A court has determined that an employee had a workplace right under the Fair Work Act 2009 (Cth) (“Act”) to make a complaint entitling the employer to proceed with her general protections claim. The employee alleged that her former employer engaged in adverse action by terminating her employment because she exercised a workplace right. The employer was unsuccessful in its application to have the claim thrown out by the court which found that the employee had a workplace right to claim about not being paid correctly. The court was satisfied that the employee had a workplace right because she was entitled to a benefit (being full pay) and was “able to” make a complaint about not being paid in full. The decision does not resolve the employee’s adverse action claim, rather it clarifies that the employee has jurisdiction to make her claim if it proceeds. Devonshire v Magellan Powertronics Pty Ltd (2013) FMCA 207

In a separate decision, the same court has rejected an employee’s adverse action claim, finding that the employee’s complaints about management did not constitute a workplace right covered by the general protections provisions in the Act. The decision of Federal Magistrate Burnett (now Justice Burnett) is reported as being the first time a court has considered the proper construction of section 341(1)(c) of the Fair Work Act 2009 (Cth), which protects an employee’s right to make complaints or inquiries “in relation to” his or her employment.
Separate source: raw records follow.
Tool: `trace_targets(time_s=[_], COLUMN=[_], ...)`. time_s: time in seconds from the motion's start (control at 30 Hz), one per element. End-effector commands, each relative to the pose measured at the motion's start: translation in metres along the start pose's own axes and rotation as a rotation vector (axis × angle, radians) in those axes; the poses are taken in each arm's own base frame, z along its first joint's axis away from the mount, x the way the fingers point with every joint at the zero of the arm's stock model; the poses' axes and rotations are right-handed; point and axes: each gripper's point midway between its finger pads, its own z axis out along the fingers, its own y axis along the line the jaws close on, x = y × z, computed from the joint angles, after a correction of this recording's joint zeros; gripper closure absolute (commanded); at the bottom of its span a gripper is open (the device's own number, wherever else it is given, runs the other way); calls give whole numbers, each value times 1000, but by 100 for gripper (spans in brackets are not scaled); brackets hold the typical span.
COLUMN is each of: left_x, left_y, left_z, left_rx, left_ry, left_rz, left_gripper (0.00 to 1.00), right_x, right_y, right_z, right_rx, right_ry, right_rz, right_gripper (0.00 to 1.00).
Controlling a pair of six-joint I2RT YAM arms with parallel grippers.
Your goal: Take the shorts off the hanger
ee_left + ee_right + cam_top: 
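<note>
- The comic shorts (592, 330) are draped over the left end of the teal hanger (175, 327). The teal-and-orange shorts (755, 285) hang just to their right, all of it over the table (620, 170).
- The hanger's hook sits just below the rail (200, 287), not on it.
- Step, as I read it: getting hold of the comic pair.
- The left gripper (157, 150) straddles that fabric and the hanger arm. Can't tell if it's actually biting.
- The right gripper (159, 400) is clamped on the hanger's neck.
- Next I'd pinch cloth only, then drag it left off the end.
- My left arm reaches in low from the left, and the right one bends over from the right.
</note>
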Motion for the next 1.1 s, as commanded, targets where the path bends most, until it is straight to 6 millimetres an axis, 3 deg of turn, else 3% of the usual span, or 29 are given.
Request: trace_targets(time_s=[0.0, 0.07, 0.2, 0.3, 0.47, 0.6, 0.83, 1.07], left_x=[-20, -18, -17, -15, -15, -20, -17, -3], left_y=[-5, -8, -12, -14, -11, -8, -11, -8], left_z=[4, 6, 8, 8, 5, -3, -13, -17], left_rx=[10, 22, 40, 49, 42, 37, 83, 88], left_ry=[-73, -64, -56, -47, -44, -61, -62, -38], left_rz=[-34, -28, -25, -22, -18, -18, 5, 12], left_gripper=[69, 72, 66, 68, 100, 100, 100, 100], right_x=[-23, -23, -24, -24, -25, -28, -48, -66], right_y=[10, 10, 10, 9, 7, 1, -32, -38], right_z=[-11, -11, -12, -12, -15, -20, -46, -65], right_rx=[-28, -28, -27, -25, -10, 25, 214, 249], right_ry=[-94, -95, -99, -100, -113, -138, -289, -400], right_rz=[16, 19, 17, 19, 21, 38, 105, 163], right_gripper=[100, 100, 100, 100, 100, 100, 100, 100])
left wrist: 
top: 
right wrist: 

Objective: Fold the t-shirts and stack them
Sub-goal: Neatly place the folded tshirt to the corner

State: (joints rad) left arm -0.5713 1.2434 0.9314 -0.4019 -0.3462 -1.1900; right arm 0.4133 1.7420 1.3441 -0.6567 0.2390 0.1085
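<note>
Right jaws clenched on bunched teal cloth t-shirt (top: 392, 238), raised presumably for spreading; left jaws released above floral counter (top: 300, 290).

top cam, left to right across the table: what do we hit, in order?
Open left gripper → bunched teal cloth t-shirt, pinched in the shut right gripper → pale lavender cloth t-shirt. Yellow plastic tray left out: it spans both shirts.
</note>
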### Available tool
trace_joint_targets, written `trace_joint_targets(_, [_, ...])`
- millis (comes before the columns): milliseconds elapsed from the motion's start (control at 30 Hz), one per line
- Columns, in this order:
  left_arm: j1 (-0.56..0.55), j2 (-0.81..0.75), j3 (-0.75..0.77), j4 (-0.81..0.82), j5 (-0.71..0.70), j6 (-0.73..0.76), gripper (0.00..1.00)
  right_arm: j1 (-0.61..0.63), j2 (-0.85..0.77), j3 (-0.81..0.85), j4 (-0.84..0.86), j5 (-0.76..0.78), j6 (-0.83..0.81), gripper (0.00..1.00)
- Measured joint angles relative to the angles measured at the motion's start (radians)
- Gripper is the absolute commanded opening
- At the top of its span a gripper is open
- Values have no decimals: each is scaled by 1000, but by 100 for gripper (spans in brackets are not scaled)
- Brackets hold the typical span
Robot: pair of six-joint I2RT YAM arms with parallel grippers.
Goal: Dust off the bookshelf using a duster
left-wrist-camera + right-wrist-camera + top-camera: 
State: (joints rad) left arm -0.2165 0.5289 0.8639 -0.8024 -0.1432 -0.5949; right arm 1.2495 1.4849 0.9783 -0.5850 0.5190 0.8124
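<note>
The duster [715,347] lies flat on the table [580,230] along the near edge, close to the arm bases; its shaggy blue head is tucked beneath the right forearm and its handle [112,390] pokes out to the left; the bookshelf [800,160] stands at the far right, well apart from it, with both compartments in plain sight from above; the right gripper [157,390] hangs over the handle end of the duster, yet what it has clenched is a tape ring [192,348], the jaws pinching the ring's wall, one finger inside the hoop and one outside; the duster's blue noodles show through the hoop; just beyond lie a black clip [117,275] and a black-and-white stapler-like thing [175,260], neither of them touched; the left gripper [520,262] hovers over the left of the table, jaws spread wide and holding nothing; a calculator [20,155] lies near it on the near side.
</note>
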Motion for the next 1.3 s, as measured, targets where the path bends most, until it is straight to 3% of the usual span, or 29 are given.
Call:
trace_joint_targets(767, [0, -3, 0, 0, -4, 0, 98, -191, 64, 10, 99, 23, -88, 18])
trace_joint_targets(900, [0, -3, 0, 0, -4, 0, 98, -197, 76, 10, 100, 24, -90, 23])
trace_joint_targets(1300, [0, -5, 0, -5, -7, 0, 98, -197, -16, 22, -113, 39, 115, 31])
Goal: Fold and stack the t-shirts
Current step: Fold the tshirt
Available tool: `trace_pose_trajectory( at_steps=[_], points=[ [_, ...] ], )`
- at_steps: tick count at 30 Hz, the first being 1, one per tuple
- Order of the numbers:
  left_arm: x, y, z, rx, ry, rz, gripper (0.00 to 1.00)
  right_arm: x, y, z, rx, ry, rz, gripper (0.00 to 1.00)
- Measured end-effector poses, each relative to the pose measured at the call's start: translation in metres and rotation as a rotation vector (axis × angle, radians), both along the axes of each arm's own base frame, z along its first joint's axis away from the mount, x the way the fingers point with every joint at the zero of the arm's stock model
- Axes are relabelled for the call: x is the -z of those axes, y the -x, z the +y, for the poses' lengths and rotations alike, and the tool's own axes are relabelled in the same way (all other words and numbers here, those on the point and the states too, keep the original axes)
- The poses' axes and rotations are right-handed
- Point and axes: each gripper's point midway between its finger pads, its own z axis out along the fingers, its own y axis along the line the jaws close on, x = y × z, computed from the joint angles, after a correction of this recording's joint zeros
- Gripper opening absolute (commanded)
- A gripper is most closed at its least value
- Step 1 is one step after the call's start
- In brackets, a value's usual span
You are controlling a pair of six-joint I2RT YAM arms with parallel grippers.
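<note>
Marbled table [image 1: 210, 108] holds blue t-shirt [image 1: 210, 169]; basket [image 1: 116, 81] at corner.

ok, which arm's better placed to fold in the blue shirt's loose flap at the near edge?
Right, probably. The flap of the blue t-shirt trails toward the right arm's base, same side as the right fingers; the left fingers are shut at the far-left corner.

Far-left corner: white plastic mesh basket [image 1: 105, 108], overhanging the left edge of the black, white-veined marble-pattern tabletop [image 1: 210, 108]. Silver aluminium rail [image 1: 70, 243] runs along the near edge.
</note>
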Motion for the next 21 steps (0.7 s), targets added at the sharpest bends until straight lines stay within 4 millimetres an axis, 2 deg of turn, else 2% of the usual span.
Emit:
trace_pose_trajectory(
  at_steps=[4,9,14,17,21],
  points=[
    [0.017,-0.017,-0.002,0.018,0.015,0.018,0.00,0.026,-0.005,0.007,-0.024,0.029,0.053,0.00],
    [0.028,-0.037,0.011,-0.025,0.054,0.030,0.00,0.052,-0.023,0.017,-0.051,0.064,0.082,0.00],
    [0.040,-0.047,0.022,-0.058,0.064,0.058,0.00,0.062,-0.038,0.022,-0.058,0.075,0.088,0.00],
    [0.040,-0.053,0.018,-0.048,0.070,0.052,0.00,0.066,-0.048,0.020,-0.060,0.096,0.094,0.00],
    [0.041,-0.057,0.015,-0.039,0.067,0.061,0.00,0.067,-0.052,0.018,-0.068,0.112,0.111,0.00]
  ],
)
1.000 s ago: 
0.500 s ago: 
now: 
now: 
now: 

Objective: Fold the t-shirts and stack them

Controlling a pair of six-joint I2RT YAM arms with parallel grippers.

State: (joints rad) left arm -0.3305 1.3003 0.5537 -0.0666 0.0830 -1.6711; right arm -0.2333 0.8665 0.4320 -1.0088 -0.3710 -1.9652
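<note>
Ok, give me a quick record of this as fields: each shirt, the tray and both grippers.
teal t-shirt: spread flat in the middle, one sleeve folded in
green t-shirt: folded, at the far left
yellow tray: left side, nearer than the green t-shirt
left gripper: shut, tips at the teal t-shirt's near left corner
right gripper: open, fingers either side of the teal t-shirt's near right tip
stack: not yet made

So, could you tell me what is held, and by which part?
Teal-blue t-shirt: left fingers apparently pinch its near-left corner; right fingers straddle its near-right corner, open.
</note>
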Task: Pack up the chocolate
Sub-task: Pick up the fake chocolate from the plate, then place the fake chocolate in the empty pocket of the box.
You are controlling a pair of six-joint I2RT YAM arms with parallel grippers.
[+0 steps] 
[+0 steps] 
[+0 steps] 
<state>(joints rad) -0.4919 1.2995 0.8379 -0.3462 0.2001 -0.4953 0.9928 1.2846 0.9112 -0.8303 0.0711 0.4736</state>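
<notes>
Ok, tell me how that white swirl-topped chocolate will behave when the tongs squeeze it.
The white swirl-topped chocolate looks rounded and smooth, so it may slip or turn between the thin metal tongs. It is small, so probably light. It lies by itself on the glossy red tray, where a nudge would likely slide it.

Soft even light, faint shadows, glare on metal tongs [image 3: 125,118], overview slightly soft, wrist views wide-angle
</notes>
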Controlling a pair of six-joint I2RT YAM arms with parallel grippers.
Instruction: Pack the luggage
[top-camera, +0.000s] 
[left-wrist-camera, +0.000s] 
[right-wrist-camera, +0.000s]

The employee was unsuccessful in his six-figure claim for damages, alleging his former employer took adverse action against him by terminating his employment because he had made complaints or inquires about his employment. Rather, the former employer defended its decision to terminate the employee because of a history of “mild insubordination” and a “long standing clash of personalities”. Accordingly, the employee’s “complaints or inquiries” were found to have arisen from the employee’s discontent with his employer’s management approach and was not sufficiently connected to his employment governed by a contractual or statutory framework to fall within the ambit of the general protections provisions in the Act. Harrison v In Control Pty Ltd (2013) FMCA 149

Key takeaway: Given the uncertainty that has surrounded the operation of section 341(1)(c) of the Fair Work Act 2009 (Cth), the decision of Justice Burnett should be welcomed by all employers, both large and small. By applying a narrow cumulative construction to the workplace right found in the two limbs of section 341(1)(c), employers should be more confident about making legitimate management decisions in the ordinary course of business with less fear of a disgruntled employee bringing an adverse action claim against them founded on a difference of opinion about a management decision or a clash of personalities.